Data Lake Formation (DLF) 1.0 is a fully managed service for building cloud-based data lakes and data lakehouses. DLF provides unified metadata management, unified permission and security management, and one-click data exploration to integrate with multiple compute engines and break down data silos.
Pricing
| Item | Billing model | Free tier |
|---|---|---|
| Metadata management | Pay-as-you-go | First 1 million stored metadata objects per month |
| API requests | — | First 1 million API requests per month |
| Data exploration | Free public preview | Not billed |
| Permission management | Free public preview | Not billed |
| Lake management | Free public preview | Not billed |
Additional metadata objects and API requests beyond the free tier are charged. For more information, see Billing.
Architecture
Data Catalog
View and manage the Data Catalog in the data lake through the console.
Database tables and functions
View and manage database tables and functions in the data lake through the console. The CreateDatabase and CreateTable APIs support metadata operations and integration with third-party application services. DLF supports multi-version management and can automatically generate metadata through metadata extraction.
Data permission management
Data permission management controls data access at the lake level to protect data security. Permissions are supported at five levels of granularity: data catalog, database, data table, data column, and function.
Data lake management
Data lake management provides analysis and optimization suggestions for data storage in the lake, supports data lifecycle management, helps optimize usage costs, and simplifies data O&M.
Data exploration
Data exploration provides one-click querying and analysis with Spark 3.0 SQL syntax.

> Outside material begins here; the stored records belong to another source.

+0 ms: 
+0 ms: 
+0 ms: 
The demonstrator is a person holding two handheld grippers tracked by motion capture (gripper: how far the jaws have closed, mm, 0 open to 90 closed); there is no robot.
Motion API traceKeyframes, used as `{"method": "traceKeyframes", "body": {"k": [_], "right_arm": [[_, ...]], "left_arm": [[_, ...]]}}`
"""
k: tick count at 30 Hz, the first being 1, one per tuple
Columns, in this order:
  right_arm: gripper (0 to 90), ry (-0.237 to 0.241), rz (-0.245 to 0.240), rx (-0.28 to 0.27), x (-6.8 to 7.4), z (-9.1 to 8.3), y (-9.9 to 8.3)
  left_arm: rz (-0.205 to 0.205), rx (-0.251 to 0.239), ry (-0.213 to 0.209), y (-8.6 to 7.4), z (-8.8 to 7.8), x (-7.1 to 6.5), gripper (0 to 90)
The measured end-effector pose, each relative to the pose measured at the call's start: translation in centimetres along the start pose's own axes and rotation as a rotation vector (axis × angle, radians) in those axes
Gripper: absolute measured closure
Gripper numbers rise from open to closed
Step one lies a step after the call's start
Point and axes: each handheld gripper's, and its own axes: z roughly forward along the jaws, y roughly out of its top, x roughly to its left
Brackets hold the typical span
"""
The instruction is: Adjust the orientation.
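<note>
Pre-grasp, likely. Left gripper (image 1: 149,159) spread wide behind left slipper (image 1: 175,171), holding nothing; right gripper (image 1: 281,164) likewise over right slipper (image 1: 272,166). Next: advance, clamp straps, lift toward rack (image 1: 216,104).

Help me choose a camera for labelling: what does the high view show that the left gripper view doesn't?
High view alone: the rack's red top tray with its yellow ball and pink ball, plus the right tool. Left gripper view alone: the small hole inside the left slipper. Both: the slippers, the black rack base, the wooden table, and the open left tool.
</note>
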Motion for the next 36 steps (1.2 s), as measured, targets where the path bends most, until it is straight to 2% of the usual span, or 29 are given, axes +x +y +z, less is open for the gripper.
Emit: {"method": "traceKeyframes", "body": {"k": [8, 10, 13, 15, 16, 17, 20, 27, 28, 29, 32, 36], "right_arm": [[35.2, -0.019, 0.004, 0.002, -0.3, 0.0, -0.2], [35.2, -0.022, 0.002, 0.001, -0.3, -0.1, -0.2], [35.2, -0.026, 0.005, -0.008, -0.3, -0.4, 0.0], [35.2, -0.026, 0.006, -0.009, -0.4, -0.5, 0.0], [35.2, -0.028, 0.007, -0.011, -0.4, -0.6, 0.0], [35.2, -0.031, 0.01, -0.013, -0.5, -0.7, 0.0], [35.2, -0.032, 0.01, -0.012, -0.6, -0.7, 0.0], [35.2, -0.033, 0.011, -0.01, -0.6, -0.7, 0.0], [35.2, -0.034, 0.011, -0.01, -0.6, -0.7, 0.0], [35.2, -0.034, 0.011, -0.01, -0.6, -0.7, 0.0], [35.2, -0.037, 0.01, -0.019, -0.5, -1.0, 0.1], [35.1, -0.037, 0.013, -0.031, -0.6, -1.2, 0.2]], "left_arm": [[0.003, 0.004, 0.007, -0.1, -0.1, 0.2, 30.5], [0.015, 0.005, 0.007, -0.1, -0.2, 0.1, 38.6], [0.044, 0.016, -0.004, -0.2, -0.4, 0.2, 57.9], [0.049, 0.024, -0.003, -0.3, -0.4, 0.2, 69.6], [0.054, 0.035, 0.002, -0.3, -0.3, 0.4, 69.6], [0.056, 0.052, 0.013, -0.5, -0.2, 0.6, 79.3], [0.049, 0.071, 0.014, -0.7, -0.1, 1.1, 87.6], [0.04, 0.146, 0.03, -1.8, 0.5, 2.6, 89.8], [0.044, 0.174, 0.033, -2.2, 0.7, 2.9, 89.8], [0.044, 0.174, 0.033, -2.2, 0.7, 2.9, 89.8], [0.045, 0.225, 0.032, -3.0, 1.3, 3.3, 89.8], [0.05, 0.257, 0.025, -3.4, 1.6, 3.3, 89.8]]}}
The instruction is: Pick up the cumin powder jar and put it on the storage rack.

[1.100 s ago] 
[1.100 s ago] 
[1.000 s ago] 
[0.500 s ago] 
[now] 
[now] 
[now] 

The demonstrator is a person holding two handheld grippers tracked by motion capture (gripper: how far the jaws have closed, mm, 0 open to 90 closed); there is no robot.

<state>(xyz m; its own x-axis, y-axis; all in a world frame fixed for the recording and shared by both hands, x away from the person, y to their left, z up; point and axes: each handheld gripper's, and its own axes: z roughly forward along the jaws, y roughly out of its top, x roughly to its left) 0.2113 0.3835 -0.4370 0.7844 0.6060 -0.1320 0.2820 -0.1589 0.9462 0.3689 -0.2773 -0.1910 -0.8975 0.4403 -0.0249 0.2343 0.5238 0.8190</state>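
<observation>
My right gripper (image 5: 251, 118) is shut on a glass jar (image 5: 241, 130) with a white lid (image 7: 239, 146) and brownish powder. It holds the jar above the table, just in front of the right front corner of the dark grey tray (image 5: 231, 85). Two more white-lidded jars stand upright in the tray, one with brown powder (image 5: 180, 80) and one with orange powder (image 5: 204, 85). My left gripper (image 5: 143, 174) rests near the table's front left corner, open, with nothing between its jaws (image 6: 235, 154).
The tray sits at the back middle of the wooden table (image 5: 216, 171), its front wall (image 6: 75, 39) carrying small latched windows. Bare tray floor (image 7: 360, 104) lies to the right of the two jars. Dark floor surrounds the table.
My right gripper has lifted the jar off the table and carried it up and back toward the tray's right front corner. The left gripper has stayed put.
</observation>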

Features include saving historical queries, previewing data, exporting results, and generating TPC-DS test datasets with one click.
Scenarios
Build a cloud-based data lake
Integrate DLF with E-MapReduce and Object Storage Service (OSS) to quickly build a cloud-based data lake.
Build a data lakehouse architecture
Integrate DLF with MaxCompute, DataWorks, and E-MapReduce to quickly build a data lakehouse architecture.
Build a fully managed data lakehouse architecture
Integrate DLF with Databricks and OSS to build a fully managed data lakehouse architecture on the cloud.
Analyze data in OSS
Use metadata extraction and data exploration to quickly analyze and explore structured and semi-structured data in OSS.